Lexical Specification

The lexical specification defines what the scanner recognizes and which matches it should emit as a token.

Syntax

skip  NAME_1 'pattern'
token NAME_2 'pattern'

token rules emit a token when matched. skip rules consume input silently (useful for whitespace and comments in the language you are implementing).

Token names

Token names are composed of capital letters, underscore, and digits. They must start with a letter.

Examples of valid token names:

NAME
FIRST_NAME
NAME_1

Examples of invalid token names:

name
name
FIRST-NAME
_NAME
1_NAME

Patterns

Patterns are regular expressions enclosed in single or double quotes. They use Python's re syntax (the scanner runs in Python).

Patterns may be enclosed in double or single quotes. This is useful when trying to match those same characters while avoiding escape characters.

A few common patterns:

Pattern	Matches
`'\d+'`	Whole Numbers
`'\s+'`	Whitespace including a newline
`'\w+'`	A word (only alphabetic, numeric, and underscore characters)
`'\n'`	A newline character
`'[a-zA-Z_]\w*'`	An word that does not begin with a digit
`'\+'`	A literal `+` (escaped)
`'\*'`	A literal `*` (escaped)
`'"[^"]*"'`	A double-quoted string
`'.*'`	Zero or more non-newline characters

Patterns cannot match across multiple lines. The scanner processes input one line at a time, so every match is limited to the current line.

A pattern may still match the newline character at the end of the current line. For example, '\n' matches a single newline character.

Scanning algorithm

The scanner processes input from left to right, performing the following steps:

Use the first-longest-match rule to select a scanner rule, or raise an error if no rule matches.
Consume the matching text from the front of the input.
If the selected rule is a token rule, emit a token.

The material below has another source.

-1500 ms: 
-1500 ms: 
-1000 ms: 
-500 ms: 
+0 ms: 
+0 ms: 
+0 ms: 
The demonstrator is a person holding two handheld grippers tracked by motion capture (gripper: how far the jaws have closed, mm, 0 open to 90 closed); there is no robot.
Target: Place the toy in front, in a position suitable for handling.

If it is a skip rule, emit nothing.

First-longest-match rule

To select a scanner rule:

Match every scanner rule against the front of the input.
The rule whose pattern matches the most characters wins.
If multiple rules match the same number of characters, the rule that appears first in the grammar wins.

In short, to determine which lexical rule to apply, the scanner uses a first-longest-match rule: it first prefers the longest matching rule, and uses rule order only to break ties.

Let's look at some examples.

Example: longest match wins

Rules:

token EQ '='
token EQEQ '=='

Input:

==

Matches:

EQ matches 1 character.
EQEQ matches 2 characters.

Result:

EQEQ wins because it matches more characters.

Example: the first, longest-match wins

Rules:

token WORD '[a-z]+'
token IF 'if'

Input:

if

Matches:

WORD matches 2 characters.
IF matches 2 characters.

Result:

The match lengths are equal, so the rule that appears first in the grammar wins. So, an WORD token containing the lexeme "if" would be emitted.

Example: skips compete with tokens

skip WORD '[a-z]+'
token IF 'if'

And suppose our input is:

if

Again the WORD rule would win, but since it is now a skip rule, no token would be emitted.